# WHAT YOU ARE ASKED TO DO
Transcribe every line below exactly; no image goes into the output.

# SUPPLIED DATA
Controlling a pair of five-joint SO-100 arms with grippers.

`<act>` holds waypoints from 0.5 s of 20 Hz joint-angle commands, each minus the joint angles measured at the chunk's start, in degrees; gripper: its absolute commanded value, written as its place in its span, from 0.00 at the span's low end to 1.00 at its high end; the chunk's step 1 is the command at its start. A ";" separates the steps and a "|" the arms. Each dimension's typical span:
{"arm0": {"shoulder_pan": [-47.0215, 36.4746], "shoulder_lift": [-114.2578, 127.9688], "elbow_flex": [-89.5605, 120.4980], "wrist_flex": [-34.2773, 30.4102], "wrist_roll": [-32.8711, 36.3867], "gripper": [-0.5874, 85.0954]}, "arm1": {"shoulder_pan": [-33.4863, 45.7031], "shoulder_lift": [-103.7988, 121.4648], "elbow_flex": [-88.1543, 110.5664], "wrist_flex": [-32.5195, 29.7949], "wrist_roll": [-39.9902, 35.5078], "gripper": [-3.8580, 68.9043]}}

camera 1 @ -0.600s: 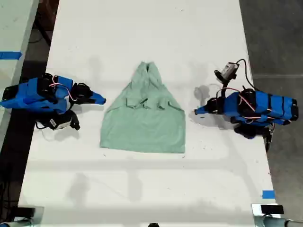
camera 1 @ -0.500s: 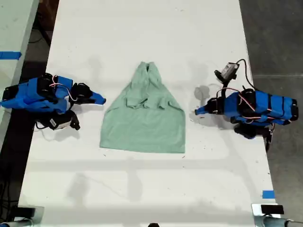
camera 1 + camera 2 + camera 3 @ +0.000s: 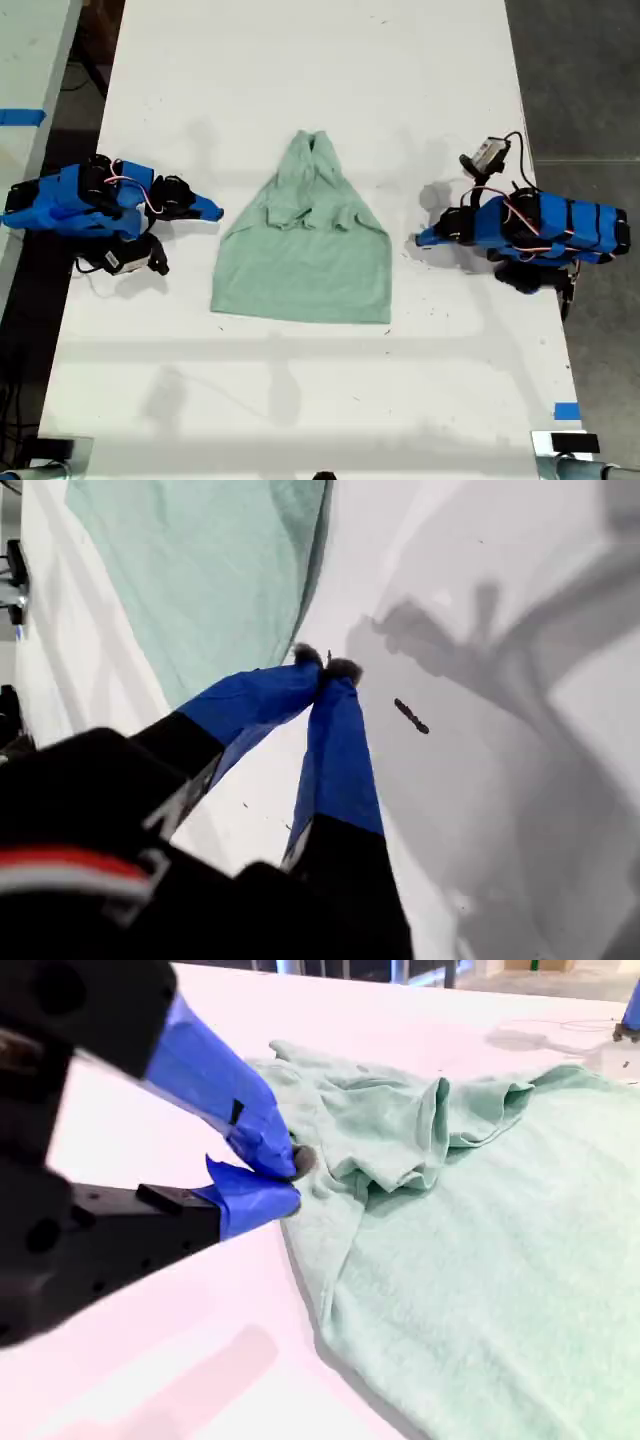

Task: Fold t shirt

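my first hand: blue fingertips pressed together, nothing between them. in the exterior view it is the hand on the arm at that view's right, lying low over the white bench and pointing at the t shirt.

the shirt's straight side edge lies ahead of this hand's tips with a strip of bare bench between. not touching. a small dark mark sits on the bench just beside the tips.

my second hand: tips also together, holding nothing. in the exterior view it is the hand on the arm at that view's left, pointing at the shirt from the opposite side.

t shirt: pale mint green, plain, wrinkled, flat on the bench between the two hands. its sleeves are folded in over the chest, directly ahead of my second hand's tips. the narrow neck end runs off to one side of them and the broad hem end to the other. the cloth edge is very close to these tips, but i cannot tell whether they touch.

a blue tape patch is stuck on the bench edge, well behind my first hand.
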 commanded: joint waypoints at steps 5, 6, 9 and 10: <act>-0.62 0.35 -0.35 -0.26 1.41 0.01 | 0.44 -27.16 -25.31 3.08 -1.49 0.07; -0.62 0.35 -0.35 -0.26 1.58 0.01 | -2.72 -40.87 -34.54 2.55 -0.18 0.07; -0.09 0.35 -0.44 -0.26 1.58 0.01 | -10.81 -69.96 -55.02 -0.09 4.31 0.13; -0.09 0.35 -0.44 -0.26 1.67 0.01 | -12.30 -76.55 -59.41 -0.18 5.63 0.20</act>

# SOLUTION TO THE EXERCISE
Controlling a pair of five-joint SO-100 arms with grippers.

`<act>` holds waypoints from 0.5 s of 20 Hz joint-angle commands, each minus the joint angles measured at the chunk's start, in degrees; gripper: its absolute commanded value, written as its place in its span, from 0.00 at the span's low end to 1.00 at its high end; the chunk's step 1 is the command at its start. A ";" separates the steps and a "|" the arms. Each dimension's typical span:
{"arm0": {"shoulder_pan": [-47.0215, 36.4746], "shoulder_lift": [-114.2578, 127.9688], "elbow_flex": [-89.5605, 120.4980], "wrist_flex": [-34.2773, 30.4102], "wrist_roll": [-32.8711, 36.3867], "gripper": [-0.5874, 85.0954]}, "arm1": {"shoulder_pan": [-33.4863, 45.7031], "shoulder_lift": [-103.7988, 121.4648], "elbow_flex": [-88.1543, 110.5664], "wrist_flex": [-32.5195, 29.7949], "wrist_roll": [-39.9902, 35.5078], "gripper": [-3.8580, 68.9043]}}

camera 1 @ -0.600s: 
camera 1 @ -0.500s: 
camera 1 + camera 2 + camera 3 @ +0.000s: 

Task: Fold t shirt

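my first hand: blue fingertips pressed together, nothing between them. in the exterior view it is the hand on the arm at that view's right, lying low over the white bench and pointing at the t shirt.

the shirt's straight side edge lies ahead of this hand's tips with a strip of bare bench between. not touching. a small dark mark sits on the bench just beside the tips.

my second hand: tips also together, holding nothing. in the exterior view it is the hand on the arm at that view's left, pointing at the shirt from the opposite side.

t shirt: pale mint green, plain, wrinkled, flat on the bench between the two hands. its sleeves are folded in over the chest, directly ahead of my second hand's tips. the narrow neck end runs off to one side of them and the broad hem end to the other. the cloth edge is very close to these tips, but i cannot tell whether they touch.

a blue tape patch is stuck on the bench edge, well behind my first hand.
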 commanded: joint waypoints at steps 5, 6, 9 and 10: <act>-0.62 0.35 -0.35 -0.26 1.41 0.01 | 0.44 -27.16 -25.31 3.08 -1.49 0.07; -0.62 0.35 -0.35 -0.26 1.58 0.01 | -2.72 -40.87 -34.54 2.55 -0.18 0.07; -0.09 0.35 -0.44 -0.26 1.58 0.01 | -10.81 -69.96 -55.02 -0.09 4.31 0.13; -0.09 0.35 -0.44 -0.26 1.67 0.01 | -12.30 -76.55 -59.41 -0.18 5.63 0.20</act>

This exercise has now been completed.